What to do: All lines in the data that hold the word "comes" need copying.

[[ Information given open ]]

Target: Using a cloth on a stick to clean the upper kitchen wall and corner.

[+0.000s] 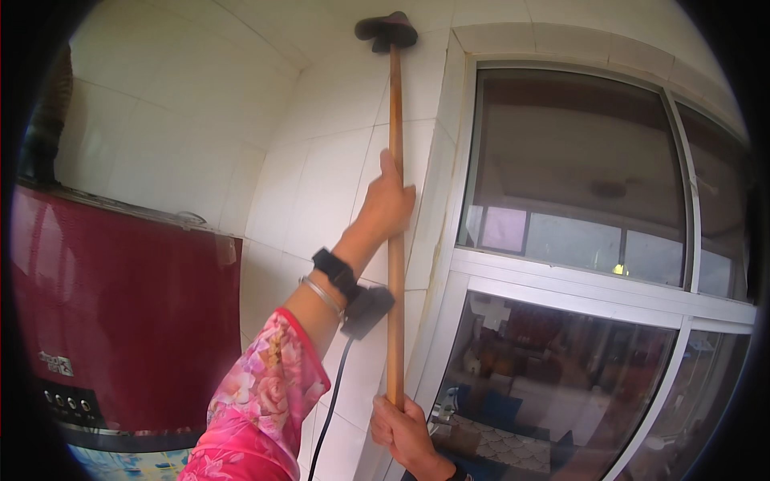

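A long wooden pole (395, 264) stands nearly upright in front of me, with a dark, lumpy head (388, 30) at its top end. That head meets the upper tiled wall or sits very close to it; its material is too blurred to tell. My left hand (388, 201) grips the pole around its middle, the thumb pointing up along the wood. Lower down, my right hand (403, 427) is closed around the bottom part of the pole. On my left wrist are a black strap (335, 273) and a silver bangle (323, 294).
White tiles (337, 162) cover the wall. To the left hangs a dark red range hood (126, 312) with buttons along its lower edge. A white-framed glass window (571, 162) fills the right side. From a black box (368, 312) near my left wrist, a cable (332, 403) runs down.
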Tool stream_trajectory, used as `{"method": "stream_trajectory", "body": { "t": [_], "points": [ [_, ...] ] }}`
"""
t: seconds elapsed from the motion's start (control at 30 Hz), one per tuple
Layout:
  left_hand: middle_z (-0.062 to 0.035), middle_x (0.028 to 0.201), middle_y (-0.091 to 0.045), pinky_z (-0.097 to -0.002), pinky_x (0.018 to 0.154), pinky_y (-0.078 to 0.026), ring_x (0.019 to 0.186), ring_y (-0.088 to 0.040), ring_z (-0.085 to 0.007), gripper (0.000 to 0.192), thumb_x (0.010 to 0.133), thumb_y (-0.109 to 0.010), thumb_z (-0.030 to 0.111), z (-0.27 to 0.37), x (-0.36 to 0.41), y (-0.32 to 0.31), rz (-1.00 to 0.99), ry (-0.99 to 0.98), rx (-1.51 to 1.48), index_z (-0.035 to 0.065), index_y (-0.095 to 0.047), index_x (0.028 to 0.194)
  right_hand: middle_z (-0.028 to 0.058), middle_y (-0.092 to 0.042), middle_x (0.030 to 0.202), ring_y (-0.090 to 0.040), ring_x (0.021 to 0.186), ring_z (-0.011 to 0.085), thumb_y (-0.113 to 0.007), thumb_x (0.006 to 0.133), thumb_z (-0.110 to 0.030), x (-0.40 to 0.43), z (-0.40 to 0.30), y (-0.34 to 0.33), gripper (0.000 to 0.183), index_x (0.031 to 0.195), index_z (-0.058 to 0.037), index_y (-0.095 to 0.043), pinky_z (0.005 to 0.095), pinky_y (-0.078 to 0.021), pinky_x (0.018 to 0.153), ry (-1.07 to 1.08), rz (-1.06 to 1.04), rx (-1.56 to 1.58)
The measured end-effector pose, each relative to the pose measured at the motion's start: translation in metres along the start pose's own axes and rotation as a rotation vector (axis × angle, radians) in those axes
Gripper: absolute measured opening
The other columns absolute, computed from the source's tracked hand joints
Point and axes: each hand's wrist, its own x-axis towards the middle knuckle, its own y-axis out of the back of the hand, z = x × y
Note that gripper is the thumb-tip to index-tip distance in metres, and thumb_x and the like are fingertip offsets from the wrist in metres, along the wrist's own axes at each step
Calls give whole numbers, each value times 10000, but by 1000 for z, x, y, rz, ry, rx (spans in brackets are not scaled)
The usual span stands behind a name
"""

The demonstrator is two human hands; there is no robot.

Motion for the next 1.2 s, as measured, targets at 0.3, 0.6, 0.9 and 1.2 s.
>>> {"method": "stream_trajectory", "body": {
  "t": [0.3, 0.6, 0.9, 1.2],
  "points": [
    [-190, 705, -576, -352, 452, -487, 474, -560, -253, 762, 863, -448, 86, -74, -201, -61, -84, 144, -257, 72, 105, 1386, -5, -357, 422, -330, 360, 111, -565, 882, -166, -106, 151, 60, 348, 555, -126, -454, 279, -287, 373, -271, 350, -146],
    [-296, 871, -577, -434, 622, -500, 724, -604, -404, 751, 855, -488, 141, -76, -45, -15, 167, -157, 136, 29, 32, 1385, -29, -376, 492, -353, 386, 83, -486, 933, -215, -30, 46, 0, 228, 732, -116, -443, 240, -292, 372, -77, -119, 96],
    [-329, 968, -549, -384, 560, -522, 663, -611, -364, 767, 835, -564, 285, 27, 22, 43, -48, -77, 130, -99, -68, 1275, 15, -373, 604, -349, 448, 111, -374, 960, -243, 8, -23, -36, 188, 897, -79, -441, 263, -294, 420, 54, -344, 354],
    [-357, 1326, -282, -390, 931, -412, 1140, -467, -389, 958, 849, -569, 340, -39, -61, 9, -153, -175, 35, -39, 147, 1360, -24, -379, 554, -367, 417, 74, -459, 940, -179, -34, 71, -19, 116, 854, -102, -453, 198, -302, 373, 30, -73, 285]
  ]
}}
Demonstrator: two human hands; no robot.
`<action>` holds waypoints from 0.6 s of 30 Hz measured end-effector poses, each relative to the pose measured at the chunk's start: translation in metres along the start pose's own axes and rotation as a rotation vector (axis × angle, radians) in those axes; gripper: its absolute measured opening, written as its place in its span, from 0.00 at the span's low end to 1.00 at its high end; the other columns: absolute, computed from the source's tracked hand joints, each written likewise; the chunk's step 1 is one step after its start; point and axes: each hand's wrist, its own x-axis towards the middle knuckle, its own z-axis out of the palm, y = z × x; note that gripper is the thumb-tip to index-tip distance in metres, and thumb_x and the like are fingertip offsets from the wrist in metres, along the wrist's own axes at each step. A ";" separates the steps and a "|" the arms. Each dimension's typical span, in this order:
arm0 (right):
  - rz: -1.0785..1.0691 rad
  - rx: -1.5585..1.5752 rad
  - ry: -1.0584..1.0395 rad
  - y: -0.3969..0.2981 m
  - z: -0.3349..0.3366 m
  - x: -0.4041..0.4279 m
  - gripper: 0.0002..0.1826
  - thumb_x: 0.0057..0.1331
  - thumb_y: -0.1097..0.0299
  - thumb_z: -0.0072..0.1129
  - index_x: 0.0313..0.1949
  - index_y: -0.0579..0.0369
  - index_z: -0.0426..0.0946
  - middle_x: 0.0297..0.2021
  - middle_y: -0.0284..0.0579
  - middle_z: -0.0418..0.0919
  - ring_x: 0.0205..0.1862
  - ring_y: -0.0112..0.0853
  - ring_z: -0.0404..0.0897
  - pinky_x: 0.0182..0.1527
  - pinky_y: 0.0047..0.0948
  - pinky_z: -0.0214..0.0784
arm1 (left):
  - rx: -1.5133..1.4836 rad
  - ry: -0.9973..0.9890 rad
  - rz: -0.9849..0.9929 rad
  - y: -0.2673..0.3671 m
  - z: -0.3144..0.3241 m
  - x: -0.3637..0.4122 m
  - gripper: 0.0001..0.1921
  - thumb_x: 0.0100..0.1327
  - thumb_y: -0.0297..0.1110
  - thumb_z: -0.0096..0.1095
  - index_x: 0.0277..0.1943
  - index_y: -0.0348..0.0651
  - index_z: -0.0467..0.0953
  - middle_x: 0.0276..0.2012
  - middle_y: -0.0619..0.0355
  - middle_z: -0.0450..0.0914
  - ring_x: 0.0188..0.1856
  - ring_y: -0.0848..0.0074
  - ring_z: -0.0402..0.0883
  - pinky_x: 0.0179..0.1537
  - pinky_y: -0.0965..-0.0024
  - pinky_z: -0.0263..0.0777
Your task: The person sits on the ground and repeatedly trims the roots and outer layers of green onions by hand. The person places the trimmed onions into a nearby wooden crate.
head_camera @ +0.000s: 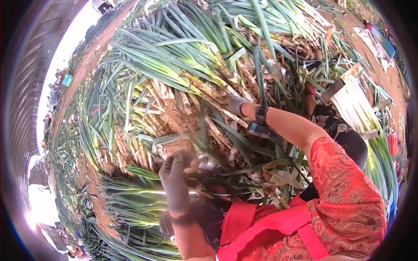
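My right hand (pixel 235 103), in a grey glove with a dark watch above it, reaches into a heap of large green onions. Its fingers close around a soil-stained onion stalk (pixel 209 93), whose green leaves spread towards the upper left. My left hand (pixel 175 181), also gloved, is raised over the near side of the heap, fingers curled and thumb up. Brown matter blurs beside its fingertips, so I cannot tell whether it holds anything. Fibrous brown onion roots (pixel 179 117) show between the hands. Loose leaves and dry peelings (pixel 277 179) lie close to my red apron (pixel 261 225).
At right, a wooden rack (pixel 334 89) holds cleaned onions with white shafts (pixel 354 104). My knees in black trousers (pixel 349 137) flank the peelings. A small device (pixel 258 128) sits below my right wrist. More onions (pixel 134 202) lie at left, by bare soil (pixel 98 208).
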 end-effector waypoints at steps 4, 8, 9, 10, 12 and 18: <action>0.202 0.150 -0.330 -0.105 -0.053 0.002 0.36 0.64 0.40 0.61 0.53 0.65 0.77 0.48 0.59 0.82 0.49 0.50 0.81 0.53 0.45 0.73 | -0.027 0.115 -0.076 -0.018 -0.032 -0.011 0.15 0.75 0.38 0.57 0.48 0.32 0.81 0.43 0.51 0.86 0.44 0.69 0.85 0.52 0.66 0.79; 0.028 0.357 -0.285 -0.125 -0.099 0.001 0.27 0.60 0.46 0.67 0.38 0.64 0.79 0.33 0.52 0.83 0.33 0.34 0.81 0.38 0.35 0.74 | 0.008 0.115 -0.071 -0.018 -0.034 -0.009 0.15 0.75 0.38 0.57 0.48 0.32 0.81 0.42 0.51 0.86 0.44 0.71 0.85 0.51 0.67 0.78; -0.022 0.363 -0.201 -0.128 -0.105 -0.004 0.24 0.60 0.49 0.68 0.33 0.62 0.79 0.29 0.49 0.82 0.28 0.29 0.81 0.33 0.31 0.75 | 0.036 0.102 -0.065 -0.014 -0.033 -0.009 0.15 0.75 0.38 0.57 0.48 0.32 0.81 0.42 0.51 0.86 0.44 0.71 0.85 0.51 0.68 0.78; 0.023 0.446 -0.242 -0.132 -0.108 -0.015 0.22 0.60 0.52 0.68 0.33 0.63 0.79 0.27 0.48 0.82 0.26 0.28 0.80 0.30 0.30 0.75 | 0.025 0.088 -0.058 -0.015 -0.033 -0.010 0.15 0.75 0.38 0.57 0.48 0.31 0.81 0.42 0.51 0.86 0.44 0.71 0.85 0.50 0.68 0.78; 0.090 0.605 -0.309 -0.149 -0.113 -0.041 0.20 0.60 0.56 0.68 0.33 0.65 0.78 0.24 0.45 0.82 0.22 0.27 0.79 0.26 0.28 0.74 | -0.019 0.084 -0.026 -0.015 -0.028 -0.008 0.15 0.75 0.38 0.57 0.49 0.31 0.81 0.42 0.51 0.86 0.43 0.70 0.85 0.50 0.68 0.78; 0.004 0.694 -0.204 -0.190 -0.117 -0.203 0.21 0.60 0.64 0.67 0.51 0.58 0.78 0.26 0.46 0.83 0.25 0.32 0.82 0.29 0.34 0.75 | -0.113 0.057 -0.030 -0.010 -0.008 -0.011 0.24 0.77 0.49 0.52 0.55 0.33 0.78 0.48 0.52 0.84 0.45 0.71 0.83 0.49 0.68 0.76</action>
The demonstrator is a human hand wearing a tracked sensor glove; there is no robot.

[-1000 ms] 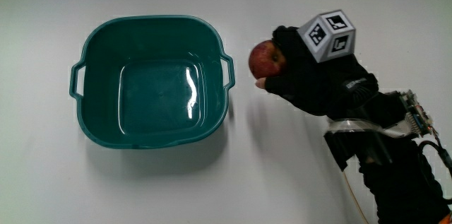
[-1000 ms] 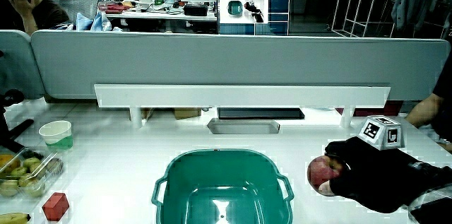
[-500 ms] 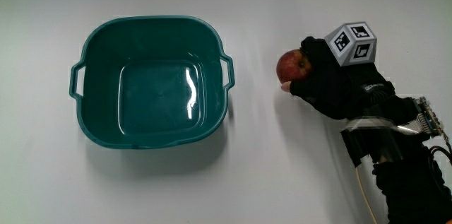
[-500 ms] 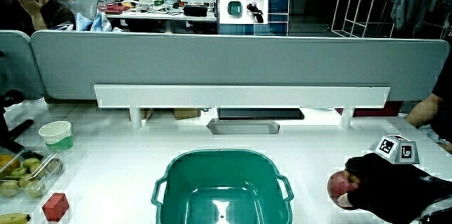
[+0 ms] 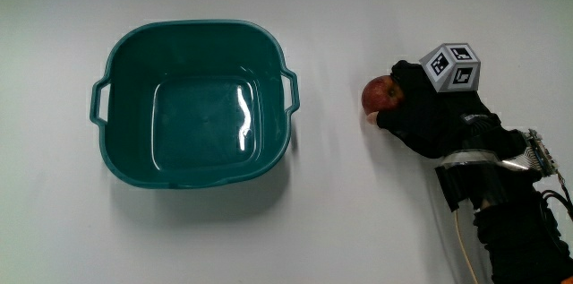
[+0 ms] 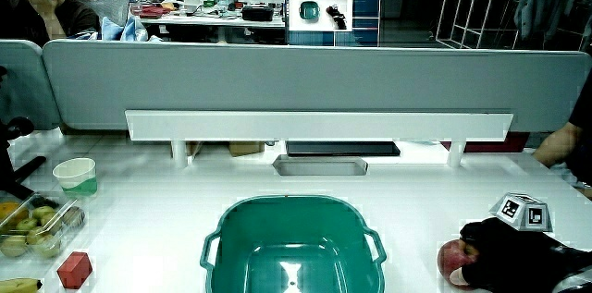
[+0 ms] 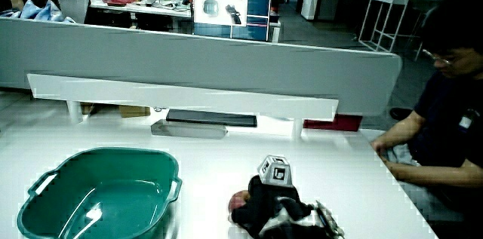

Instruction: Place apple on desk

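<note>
Apple [image 5: 381,94] held low on the white desk [image 5: 358,221], beside the teal basin [image 5: 192,103].
Forearm [image 5: 506,217] lies nearest the person, cut off at the desk's edge; the hand [image 5: 430,118] extends from it toward the basin, palm down, patterned cube [image 5: 452,66] uppermost. Fingers [image 5: 394,121] curl around the red apple, covering the side toward the palm; whether the fruit touches the desk cannot be told. In both side views the apple [image 6: 452,259] [image 7: 240,201] shows only partly beside the glove. A green cup [image 6: 75,176] stands farther off.
</note>
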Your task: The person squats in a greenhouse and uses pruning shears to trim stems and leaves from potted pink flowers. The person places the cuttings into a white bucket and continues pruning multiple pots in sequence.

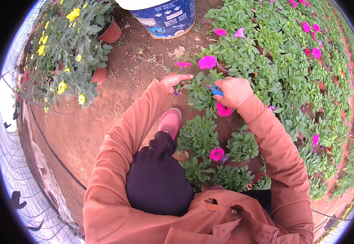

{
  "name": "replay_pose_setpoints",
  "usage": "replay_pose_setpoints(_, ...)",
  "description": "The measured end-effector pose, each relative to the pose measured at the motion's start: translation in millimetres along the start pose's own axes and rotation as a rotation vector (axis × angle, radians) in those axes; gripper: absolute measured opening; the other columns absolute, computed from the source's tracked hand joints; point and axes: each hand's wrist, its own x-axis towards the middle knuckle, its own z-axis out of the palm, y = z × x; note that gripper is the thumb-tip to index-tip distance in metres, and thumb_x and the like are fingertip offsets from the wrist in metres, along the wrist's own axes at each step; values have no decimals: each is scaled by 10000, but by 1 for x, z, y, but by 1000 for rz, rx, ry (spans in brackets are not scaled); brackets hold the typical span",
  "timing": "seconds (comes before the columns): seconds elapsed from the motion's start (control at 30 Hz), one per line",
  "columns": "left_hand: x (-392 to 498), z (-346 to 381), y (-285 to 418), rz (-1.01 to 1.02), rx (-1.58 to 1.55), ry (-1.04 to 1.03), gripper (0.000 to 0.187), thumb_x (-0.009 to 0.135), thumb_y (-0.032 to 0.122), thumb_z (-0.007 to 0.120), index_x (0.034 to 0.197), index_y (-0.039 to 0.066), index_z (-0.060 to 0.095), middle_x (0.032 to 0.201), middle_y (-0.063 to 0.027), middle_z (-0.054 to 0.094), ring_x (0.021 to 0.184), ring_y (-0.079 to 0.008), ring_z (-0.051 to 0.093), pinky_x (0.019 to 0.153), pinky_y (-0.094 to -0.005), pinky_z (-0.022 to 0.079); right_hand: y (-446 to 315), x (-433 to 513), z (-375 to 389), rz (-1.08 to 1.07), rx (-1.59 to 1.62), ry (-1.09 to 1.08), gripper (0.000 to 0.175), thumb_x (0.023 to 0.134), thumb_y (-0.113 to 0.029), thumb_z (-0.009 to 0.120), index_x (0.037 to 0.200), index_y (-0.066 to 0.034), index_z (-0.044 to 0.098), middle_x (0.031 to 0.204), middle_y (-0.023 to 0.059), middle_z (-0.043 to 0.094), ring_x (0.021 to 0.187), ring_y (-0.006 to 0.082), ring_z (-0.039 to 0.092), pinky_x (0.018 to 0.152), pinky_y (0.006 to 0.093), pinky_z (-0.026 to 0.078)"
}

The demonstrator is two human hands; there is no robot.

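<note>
My right hand (235, 91) is closed around the blue handles of a small cutting tool (216, 91), probably pruning snips. Its blades point left into a leafy petunia plant (199, 87) and are mostly hidden by leaves. On the plant's left side, my left hand (174, 81) has its fingers curled, with one digit stretched towards the leaves. A petunia sprig (177, 91) with a small purplish bloom sticks out below those fingers. Bright pink petunia blooms stand just beyond my hands (207, 62) and below my right hand (224, 109).
A blue-and-white plastic bucket (166, 19) bearing writing stands on the soil ahead. Yellow chrysanthemums (73, 58) in terracotta-coloured pots (111, 32) line the left. Dense potted petunias (274, 70) fill the right. More petunias (198, 135) grow close by my pink shoe (170, 122). A dark hose (53, 149) crosses the ground.
</note>
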Motion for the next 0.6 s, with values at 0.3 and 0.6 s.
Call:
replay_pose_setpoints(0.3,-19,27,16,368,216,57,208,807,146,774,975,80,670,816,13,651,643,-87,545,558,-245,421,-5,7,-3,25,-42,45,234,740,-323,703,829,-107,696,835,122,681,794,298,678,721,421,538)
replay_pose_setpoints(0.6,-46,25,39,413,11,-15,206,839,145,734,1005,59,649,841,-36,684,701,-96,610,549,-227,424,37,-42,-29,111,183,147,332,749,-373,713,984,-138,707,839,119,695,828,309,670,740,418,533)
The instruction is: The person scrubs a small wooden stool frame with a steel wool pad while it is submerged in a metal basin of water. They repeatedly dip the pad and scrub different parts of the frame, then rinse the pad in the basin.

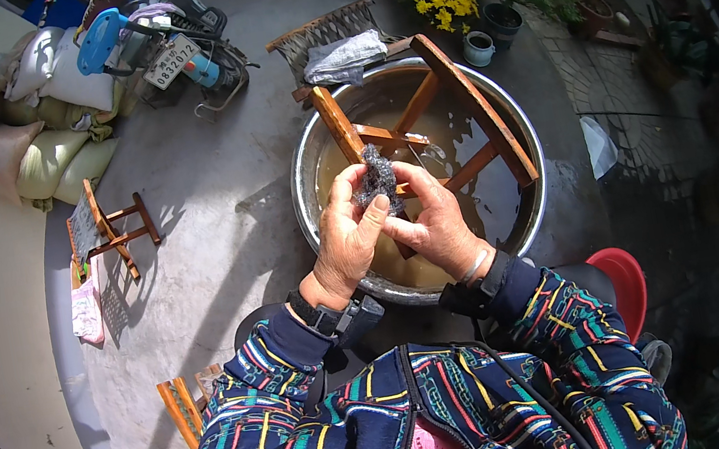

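Between the fingers of my left hand (352,233) and my right hand (433,216) is a dark grey scouring pad (379,182), wet and crumpled. Both hands hold it above a wide metal basin (541,215) with murky brownish water (470,206) in it. A wooden stool frame (476,109) stands partly in the water, its bars reaching over the basin's rim. One of its wooden bars (336,121) runs just beyond the pad. My hands hide part of the frame.
A folding stool with a grey cloth (345,59) stands behind the basin. Potted flowers (436,1) are at the back right, and a red plastic basin (627,287) is by my right side. Another folding stool (110,227), stacked sacks (52,154) and a parked motorbike (195,52) are to the left.
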The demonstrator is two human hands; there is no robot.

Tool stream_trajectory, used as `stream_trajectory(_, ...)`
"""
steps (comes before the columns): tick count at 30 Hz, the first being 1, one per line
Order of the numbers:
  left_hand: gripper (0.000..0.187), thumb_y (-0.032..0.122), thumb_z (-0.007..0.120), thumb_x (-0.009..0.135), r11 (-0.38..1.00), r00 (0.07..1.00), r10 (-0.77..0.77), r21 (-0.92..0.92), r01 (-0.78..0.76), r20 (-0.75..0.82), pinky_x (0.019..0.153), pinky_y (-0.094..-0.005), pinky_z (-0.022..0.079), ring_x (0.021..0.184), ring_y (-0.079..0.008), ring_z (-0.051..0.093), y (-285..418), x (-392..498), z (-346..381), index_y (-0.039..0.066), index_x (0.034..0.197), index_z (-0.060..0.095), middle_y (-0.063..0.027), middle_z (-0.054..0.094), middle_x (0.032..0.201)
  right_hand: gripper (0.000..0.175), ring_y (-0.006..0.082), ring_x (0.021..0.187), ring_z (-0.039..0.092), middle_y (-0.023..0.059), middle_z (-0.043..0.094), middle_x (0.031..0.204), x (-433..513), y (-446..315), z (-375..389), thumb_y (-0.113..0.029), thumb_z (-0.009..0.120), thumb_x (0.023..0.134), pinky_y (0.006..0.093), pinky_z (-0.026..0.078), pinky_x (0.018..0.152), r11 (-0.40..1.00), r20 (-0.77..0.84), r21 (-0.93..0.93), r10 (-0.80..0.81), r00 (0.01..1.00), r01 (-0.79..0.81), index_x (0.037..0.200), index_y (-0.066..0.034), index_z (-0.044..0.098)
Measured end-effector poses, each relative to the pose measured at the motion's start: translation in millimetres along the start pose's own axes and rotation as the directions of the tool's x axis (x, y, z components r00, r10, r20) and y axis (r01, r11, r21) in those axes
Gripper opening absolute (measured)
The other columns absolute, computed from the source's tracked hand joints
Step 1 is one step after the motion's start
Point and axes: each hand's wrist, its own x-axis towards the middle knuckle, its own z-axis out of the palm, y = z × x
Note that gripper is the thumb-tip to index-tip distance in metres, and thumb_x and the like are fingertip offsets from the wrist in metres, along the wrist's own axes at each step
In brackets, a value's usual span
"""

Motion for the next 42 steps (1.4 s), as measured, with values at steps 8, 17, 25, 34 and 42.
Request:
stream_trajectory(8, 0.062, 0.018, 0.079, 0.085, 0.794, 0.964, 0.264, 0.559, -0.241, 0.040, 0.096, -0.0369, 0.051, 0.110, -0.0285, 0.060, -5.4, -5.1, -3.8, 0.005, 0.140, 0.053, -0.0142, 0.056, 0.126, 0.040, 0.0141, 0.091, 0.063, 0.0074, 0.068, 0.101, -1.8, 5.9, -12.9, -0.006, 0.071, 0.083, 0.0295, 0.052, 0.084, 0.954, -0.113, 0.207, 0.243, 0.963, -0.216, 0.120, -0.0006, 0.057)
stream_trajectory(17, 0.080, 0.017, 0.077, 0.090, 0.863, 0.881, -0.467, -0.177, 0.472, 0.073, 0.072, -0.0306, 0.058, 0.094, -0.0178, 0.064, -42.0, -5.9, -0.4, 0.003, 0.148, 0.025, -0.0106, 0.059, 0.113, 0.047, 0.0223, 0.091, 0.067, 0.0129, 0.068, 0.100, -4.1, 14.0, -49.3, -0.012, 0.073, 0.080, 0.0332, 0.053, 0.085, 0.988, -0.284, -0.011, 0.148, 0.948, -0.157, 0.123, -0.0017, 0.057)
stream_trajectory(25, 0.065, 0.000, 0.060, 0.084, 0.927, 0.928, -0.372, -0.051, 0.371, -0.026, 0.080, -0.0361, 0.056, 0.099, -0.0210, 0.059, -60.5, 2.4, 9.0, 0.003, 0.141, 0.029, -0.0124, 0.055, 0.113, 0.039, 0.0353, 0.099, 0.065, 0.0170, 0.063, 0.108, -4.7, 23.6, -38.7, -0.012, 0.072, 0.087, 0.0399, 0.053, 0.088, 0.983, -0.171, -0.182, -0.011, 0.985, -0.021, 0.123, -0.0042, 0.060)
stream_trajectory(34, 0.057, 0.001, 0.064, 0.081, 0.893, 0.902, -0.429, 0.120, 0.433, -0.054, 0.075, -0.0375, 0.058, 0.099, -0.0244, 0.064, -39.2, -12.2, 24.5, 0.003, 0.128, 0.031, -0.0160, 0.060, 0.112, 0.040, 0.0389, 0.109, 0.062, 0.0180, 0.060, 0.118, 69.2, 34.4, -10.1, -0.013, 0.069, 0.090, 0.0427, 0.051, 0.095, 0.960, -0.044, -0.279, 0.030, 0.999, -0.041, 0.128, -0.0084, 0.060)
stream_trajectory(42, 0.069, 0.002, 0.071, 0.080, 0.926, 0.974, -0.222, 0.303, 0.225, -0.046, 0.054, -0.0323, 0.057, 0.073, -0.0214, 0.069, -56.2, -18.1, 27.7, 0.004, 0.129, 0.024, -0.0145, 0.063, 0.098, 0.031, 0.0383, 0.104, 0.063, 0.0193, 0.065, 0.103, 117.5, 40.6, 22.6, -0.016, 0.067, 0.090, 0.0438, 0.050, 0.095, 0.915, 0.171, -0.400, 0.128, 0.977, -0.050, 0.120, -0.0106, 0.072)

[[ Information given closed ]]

Response below:
  "timing": "seconds (comes before the columns): seconds elapsed from the motion's start (control at 30 Hz), one per line",
steps (comes before the columns): tick count at 30 Hz, the first being 1, one per line

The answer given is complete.